→ **WHAT THE TASK ASKS**: What you return must match the listing exactly, with every image removed.

→ **GIVEN DATA**:
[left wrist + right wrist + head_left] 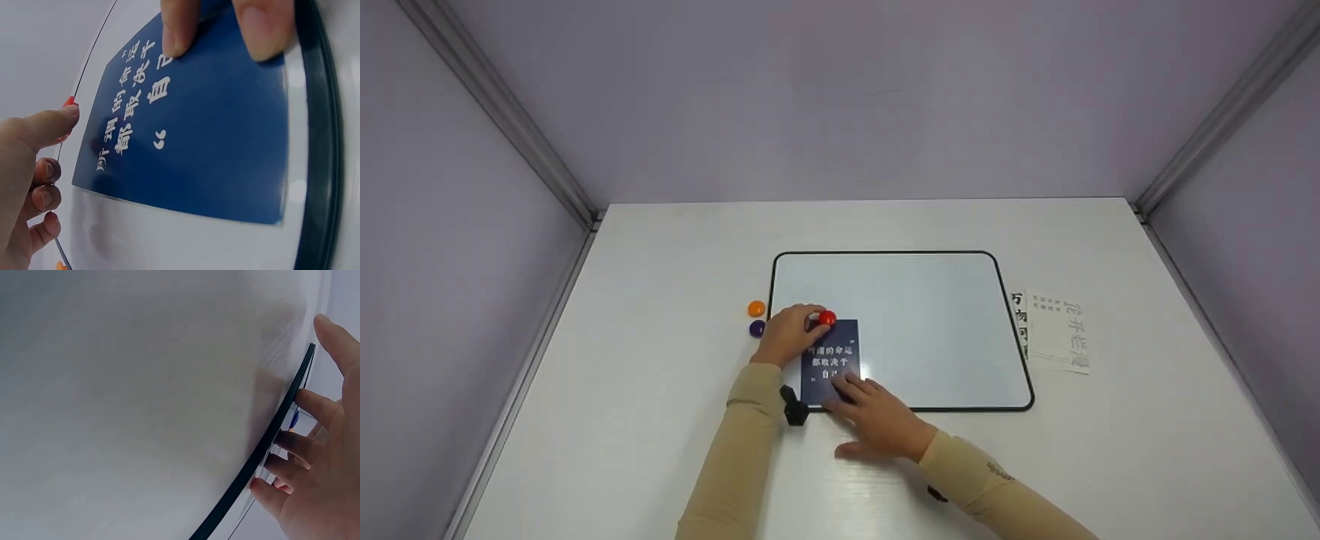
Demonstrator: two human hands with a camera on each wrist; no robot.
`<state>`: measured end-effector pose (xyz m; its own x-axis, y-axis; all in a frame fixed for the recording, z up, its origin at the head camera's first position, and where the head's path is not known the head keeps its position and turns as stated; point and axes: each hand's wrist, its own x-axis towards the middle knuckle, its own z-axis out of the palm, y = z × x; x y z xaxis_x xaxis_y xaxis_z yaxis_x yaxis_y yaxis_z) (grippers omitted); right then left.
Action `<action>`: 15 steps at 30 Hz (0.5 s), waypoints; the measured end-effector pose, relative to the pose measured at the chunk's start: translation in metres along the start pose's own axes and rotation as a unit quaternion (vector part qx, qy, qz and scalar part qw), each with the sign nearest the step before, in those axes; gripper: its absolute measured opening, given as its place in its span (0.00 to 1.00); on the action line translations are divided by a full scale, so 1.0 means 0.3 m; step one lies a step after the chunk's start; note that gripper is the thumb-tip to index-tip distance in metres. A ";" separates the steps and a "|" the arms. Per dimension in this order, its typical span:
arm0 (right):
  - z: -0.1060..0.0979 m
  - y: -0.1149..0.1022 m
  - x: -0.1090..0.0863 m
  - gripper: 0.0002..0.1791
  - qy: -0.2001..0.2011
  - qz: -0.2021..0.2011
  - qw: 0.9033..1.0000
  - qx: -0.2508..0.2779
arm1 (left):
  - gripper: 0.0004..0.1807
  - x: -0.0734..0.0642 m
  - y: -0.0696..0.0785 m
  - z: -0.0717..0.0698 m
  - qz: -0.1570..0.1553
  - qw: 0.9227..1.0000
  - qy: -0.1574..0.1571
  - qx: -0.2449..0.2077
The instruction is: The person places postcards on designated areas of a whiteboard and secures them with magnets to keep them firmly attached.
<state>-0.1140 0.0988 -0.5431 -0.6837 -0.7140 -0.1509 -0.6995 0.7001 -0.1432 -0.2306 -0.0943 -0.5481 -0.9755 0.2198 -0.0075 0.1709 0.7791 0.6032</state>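
A dark blue card printed with white Chinese characters lies at the lower left of a black-edged whiteboard. My left hand pinches a red round magnet by the card's top edge. In the left wrist view, the thumb covers much of the red magnet. Across the card's lower right part, my right hand rests its extended fingertips. The left wrist view shows two of those fingertips touching the blue surface. Seen from the right wrist, the right hand reaches over the board's black rim with spread fingers.
Left of the board sit an orange magnet and a dark purple-blue magnet. Pale cards with Chinese writing lie beyond its right edge, partly overlapping. The white table is bordered by pale walls on three sides.
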 end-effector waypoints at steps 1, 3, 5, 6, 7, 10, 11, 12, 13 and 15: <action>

→ **YOUR RESPONSE**:
[left wrist + right wrist + head_left] 
Demonstrator: two human hands with a camera on each wrist; no robot.
`<state>`: measured end-effector pose (xyz m; its own x-axis, y-axis; all in a frame fixed for the recording, z up, its origin at the head camera's first position, and where the head's path is not known the head keeps its position and turns as stated; point and axes: each hand's wrist, its own x-axis towards the middle knuckle, its own z-axis out of the palm, y = z × x; x y z xaxis_x xaxis_y xaxis_z yaxis_x yaxis_y yaxis_z) (grippers omitted); right then left.
Action `<action>`: 15 steps at 30 Hz (0.5 s), waypoints; the measured end-effector pose, relative to the pose measured at the chunk's start: translation in metres along the start pose's own axes and rotation as a unit quaternion (vector part qx, qy, qz and scalar part qw), each with the sign nearest the step before, in those axes; gripper: its absolute measured opening, given as its place in its span (0.00 to 1.00); on the action line translations are divided by a full scale, so 1.0 means 0.3 m; step one lies a step after the chunk's start; note that gripper is the thumb-tip to index-tip distance in metres. A ";" separates the steps and a "|" the arms. Per dimension in this order, its typical span:
arm0 (right):
  - z: -0.1060..0.0979 m
  - y: -0.1149..0.1022 m
  - x: -0.1090..0.0863 m
  - gripper: 0.0002..0.1791
  - qy: -0.2001..0.2011
  - qz: -0.2021..0.2011
  - qw: 0.9033..1.0000
  - qx: -0.2508..0.2779
arm1 (left):
  - gripper: 0.0004..0.1807
  - x: -0.0734..0.0642 m
  - y: -0.0696..0.0785 m
  - z: -0.0717..0.0698 m
  - qz: -0.1570..0.1553
  - qw: 0.9227..1.0000
  - qy: -0.1574..0.1571
  - qx: -0.2449..0.2077
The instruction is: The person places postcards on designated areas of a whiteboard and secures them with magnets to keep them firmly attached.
<state>-0.1140 0.0988 -0.5431 -0.6837 -0.7140 -0.1509 -0.6995 0.7001 -0.1432 -0.2306 -0.0943 -0.5481 -0.9755 0.2198 -0.0075 0.1709 0.7791 0.6032</state>
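A dark blue card printed with white Chinese characters lies at the lower left of a black-edged whiteboard. My left hand pinches a red round magnet by the card's top edge. In the left wrist view, the thumb covers much of the red magnet. Across the card's lower right part, my right hand rests its extended fingertips. The left wrist view shows two of those fingertips touching the blue surface. Seen from the right wrist, the right hand reaches over the board's black rim with spread fingers.
Left of the board sit an orange magnet and a dark purple-blue magnet. Pale cards with Chinese writing lie beyond its right edge, partly overlapping. The white table is bordered by pale walls on three sides.
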 end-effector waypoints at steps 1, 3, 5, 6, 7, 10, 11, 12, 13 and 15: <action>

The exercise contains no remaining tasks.